Data extract below:
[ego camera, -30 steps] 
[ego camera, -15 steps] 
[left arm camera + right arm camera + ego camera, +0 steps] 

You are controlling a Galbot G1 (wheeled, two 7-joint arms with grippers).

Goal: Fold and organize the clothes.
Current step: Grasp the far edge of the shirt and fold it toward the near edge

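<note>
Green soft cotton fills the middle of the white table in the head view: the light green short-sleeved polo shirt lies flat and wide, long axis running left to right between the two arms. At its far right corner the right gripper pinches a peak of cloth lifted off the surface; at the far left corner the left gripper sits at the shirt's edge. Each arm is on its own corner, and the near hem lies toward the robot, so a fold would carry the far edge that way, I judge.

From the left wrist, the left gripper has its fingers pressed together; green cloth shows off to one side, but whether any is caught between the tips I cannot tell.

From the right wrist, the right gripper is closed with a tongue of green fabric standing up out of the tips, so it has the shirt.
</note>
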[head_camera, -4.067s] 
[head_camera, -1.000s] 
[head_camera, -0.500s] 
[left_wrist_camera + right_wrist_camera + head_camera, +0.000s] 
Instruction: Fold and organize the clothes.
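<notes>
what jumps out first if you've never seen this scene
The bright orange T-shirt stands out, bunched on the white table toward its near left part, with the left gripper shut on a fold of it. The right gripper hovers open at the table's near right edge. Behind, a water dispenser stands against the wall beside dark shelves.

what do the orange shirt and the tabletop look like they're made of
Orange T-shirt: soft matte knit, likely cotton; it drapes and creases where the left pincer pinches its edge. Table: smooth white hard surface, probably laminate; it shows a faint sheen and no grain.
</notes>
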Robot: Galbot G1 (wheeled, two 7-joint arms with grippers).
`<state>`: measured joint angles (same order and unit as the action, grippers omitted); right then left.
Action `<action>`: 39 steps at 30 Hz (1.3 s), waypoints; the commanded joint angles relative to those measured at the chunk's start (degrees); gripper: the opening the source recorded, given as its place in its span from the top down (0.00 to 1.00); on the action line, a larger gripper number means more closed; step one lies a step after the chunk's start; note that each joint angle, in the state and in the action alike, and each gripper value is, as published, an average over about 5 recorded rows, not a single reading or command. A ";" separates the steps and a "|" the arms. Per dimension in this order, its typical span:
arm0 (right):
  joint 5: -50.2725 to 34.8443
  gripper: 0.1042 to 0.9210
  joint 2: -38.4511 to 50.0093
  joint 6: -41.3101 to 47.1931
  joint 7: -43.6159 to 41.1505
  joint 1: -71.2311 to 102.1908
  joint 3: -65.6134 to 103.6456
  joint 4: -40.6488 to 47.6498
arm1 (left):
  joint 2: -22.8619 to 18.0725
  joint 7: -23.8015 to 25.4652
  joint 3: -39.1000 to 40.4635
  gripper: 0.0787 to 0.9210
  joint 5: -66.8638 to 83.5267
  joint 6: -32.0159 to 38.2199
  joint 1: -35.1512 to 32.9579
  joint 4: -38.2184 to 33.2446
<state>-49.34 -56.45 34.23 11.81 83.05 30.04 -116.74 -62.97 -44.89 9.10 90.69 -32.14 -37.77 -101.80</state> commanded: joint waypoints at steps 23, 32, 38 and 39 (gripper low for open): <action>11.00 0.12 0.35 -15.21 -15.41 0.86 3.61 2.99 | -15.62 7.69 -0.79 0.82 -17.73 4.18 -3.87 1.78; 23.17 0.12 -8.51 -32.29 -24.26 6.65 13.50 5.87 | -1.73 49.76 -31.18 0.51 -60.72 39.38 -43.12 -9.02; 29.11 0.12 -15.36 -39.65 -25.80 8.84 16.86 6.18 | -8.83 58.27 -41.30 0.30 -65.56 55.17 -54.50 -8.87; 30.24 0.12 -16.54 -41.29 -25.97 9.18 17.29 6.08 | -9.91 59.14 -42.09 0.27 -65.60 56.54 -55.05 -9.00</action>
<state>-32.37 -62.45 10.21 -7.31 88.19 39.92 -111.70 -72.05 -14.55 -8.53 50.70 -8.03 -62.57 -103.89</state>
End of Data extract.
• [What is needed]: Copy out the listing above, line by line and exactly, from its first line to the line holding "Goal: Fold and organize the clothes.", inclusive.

• [Task output]:
[ego camera, -30 steps] 
[ego camera, -15 steps] 
[left arm camera + right arm camera + ego camera, +0 steps] 

You are controlling a Galbot G1 (wheeled, two 7-joint arms with grippers).

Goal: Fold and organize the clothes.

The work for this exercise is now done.